*TASK DETAILS*. Given the records below, would you repeat exactly the lines that begin at the one containing "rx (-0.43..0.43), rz" and end at the one containing "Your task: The", inclusive?

(Dataset entries)
=======
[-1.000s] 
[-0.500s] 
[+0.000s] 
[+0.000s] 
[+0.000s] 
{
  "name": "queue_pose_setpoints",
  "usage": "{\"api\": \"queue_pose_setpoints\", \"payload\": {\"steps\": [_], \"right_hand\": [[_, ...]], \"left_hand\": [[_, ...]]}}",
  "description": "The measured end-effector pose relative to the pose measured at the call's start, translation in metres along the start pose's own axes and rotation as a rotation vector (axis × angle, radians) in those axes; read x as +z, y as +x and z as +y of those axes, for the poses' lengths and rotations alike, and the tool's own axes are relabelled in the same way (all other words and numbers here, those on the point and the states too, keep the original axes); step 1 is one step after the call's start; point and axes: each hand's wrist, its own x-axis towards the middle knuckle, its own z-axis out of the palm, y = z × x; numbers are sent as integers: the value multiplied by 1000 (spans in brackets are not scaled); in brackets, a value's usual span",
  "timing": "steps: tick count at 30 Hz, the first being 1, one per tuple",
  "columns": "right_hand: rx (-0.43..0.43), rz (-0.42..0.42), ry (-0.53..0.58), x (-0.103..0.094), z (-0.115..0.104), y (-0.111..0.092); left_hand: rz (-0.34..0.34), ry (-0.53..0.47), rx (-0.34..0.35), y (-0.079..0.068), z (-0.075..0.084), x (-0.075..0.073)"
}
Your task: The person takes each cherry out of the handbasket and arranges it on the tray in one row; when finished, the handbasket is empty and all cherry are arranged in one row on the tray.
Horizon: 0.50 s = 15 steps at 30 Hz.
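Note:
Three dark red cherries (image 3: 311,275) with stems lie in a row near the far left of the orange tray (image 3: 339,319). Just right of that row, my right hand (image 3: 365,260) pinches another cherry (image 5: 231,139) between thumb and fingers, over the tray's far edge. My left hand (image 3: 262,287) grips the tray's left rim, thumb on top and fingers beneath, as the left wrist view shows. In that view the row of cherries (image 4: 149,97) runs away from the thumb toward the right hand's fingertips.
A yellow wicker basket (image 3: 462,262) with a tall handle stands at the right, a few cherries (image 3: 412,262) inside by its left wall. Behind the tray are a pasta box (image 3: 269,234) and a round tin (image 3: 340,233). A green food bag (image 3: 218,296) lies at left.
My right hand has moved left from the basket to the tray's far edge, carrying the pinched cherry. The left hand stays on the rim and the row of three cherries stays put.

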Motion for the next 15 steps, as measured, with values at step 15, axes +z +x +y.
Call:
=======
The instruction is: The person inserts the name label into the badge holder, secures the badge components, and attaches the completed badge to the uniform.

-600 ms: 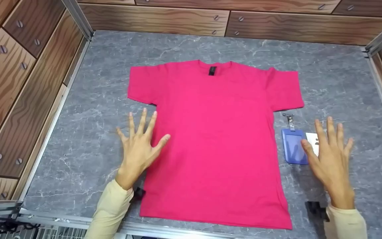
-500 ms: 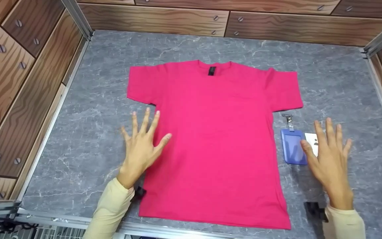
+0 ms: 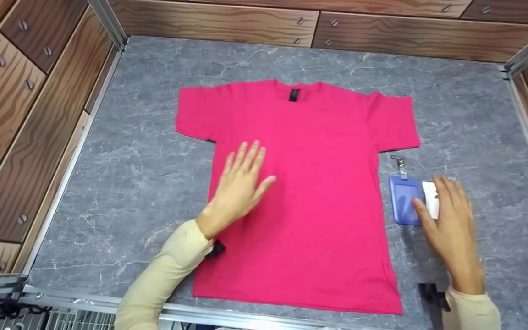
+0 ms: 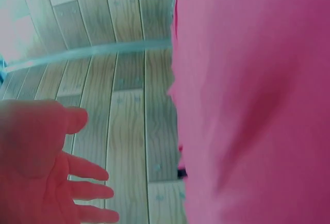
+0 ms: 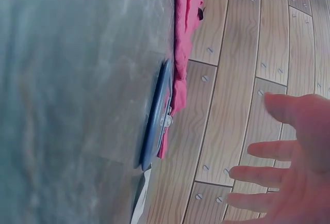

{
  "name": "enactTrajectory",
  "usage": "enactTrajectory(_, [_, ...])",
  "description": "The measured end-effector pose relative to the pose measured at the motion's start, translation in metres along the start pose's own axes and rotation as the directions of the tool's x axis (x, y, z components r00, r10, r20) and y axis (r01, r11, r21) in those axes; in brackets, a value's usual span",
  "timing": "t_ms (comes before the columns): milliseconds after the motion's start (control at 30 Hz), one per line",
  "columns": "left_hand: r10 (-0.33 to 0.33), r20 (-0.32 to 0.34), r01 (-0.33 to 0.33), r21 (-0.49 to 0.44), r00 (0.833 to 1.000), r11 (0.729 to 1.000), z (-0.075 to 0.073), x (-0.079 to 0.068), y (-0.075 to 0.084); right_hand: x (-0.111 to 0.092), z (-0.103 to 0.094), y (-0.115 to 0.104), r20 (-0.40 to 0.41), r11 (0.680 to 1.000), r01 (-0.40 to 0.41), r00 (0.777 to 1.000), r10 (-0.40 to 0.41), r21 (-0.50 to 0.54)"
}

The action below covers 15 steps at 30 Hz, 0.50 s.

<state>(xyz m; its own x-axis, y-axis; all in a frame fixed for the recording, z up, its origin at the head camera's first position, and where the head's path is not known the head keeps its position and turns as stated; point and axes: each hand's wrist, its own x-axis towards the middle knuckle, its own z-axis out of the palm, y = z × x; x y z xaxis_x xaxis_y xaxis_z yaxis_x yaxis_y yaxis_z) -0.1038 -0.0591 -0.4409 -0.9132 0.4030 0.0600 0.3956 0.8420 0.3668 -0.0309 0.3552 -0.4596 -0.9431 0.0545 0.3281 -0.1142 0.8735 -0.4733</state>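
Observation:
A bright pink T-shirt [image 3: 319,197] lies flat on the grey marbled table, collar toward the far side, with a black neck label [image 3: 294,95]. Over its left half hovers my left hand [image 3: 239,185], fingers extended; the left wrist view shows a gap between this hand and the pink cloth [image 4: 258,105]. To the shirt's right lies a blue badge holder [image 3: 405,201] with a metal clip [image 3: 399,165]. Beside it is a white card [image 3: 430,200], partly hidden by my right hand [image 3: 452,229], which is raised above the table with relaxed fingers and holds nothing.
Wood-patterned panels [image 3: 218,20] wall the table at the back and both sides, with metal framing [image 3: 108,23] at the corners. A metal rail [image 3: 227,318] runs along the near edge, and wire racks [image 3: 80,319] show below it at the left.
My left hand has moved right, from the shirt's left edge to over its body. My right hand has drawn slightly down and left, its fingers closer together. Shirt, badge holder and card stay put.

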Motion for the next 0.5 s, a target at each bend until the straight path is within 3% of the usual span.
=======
*OUTPUT FOR THIS TASK*.
  "columns": "right_hand: rx (-0.43..0.43), rz (-0.42..0.42), ry (-0.53..0.58), x (-0.103..0.094), z (-0.115..0.104), y (-0.111..0.092); left_hand: rz (-0.34..0.34), ry (-0.53..0.47), rx (-0.34..0.35), y (-0.079..0.068), z (-0.075..0.084), x (-0.075..0.073)"
}
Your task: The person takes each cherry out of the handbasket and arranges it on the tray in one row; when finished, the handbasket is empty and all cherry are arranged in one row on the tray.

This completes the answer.